Check every line of the data below for the word "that" and say how many have it, without further comment.

DATA BELOW.
---*---
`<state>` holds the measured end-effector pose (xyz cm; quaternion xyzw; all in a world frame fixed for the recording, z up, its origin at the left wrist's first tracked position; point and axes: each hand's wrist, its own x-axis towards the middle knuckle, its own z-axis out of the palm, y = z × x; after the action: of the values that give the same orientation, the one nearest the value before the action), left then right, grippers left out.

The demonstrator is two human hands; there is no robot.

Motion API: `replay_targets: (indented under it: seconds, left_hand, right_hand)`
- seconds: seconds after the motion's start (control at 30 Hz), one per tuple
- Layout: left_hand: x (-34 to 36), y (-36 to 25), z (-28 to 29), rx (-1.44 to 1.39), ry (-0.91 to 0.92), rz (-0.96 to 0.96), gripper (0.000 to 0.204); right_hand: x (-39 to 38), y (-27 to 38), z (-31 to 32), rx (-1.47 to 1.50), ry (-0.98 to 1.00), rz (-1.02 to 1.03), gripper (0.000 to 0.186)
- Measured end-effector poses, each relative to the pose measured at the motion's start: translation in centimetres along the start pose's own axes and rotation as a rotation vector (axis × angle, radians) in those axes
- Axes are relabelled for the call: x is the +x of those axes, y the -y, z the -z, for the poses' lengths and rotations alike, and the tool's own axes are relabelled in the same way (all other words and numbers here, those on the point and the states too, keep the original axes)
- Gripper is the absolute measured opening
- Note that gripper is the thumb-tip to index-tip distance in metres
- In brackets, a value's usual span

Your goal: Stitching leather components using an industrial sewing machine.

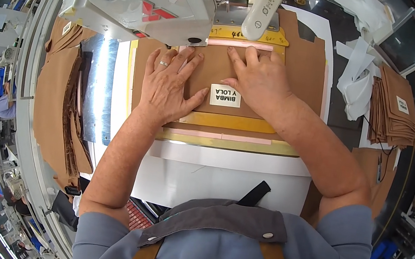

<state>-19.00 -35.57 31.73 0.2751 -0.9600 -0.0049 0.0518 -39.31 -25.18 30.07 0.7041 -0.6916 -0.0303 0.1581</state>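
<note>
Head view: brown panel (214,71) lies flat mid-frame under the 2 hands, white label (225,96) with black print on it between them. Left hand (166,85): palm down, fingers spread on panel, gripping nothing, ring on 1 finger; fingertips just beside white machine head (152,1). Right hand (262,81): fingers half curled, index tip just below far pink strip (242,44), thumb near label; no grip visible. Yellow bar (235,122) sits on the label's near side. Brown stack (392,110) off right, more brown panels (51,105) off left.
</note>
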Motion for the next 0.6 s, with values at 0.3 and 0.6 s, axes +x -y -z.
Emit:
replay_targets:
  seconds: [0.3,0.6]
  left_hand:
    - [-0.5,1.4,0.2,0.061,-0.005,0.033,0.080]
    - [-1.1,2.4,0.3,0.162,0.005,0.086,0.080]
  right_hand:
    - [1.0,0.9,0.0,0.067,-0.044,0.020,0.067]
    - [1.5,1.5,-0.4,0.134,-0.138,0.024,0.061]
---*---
SOLUTION FOR THIS PROBLEM. 2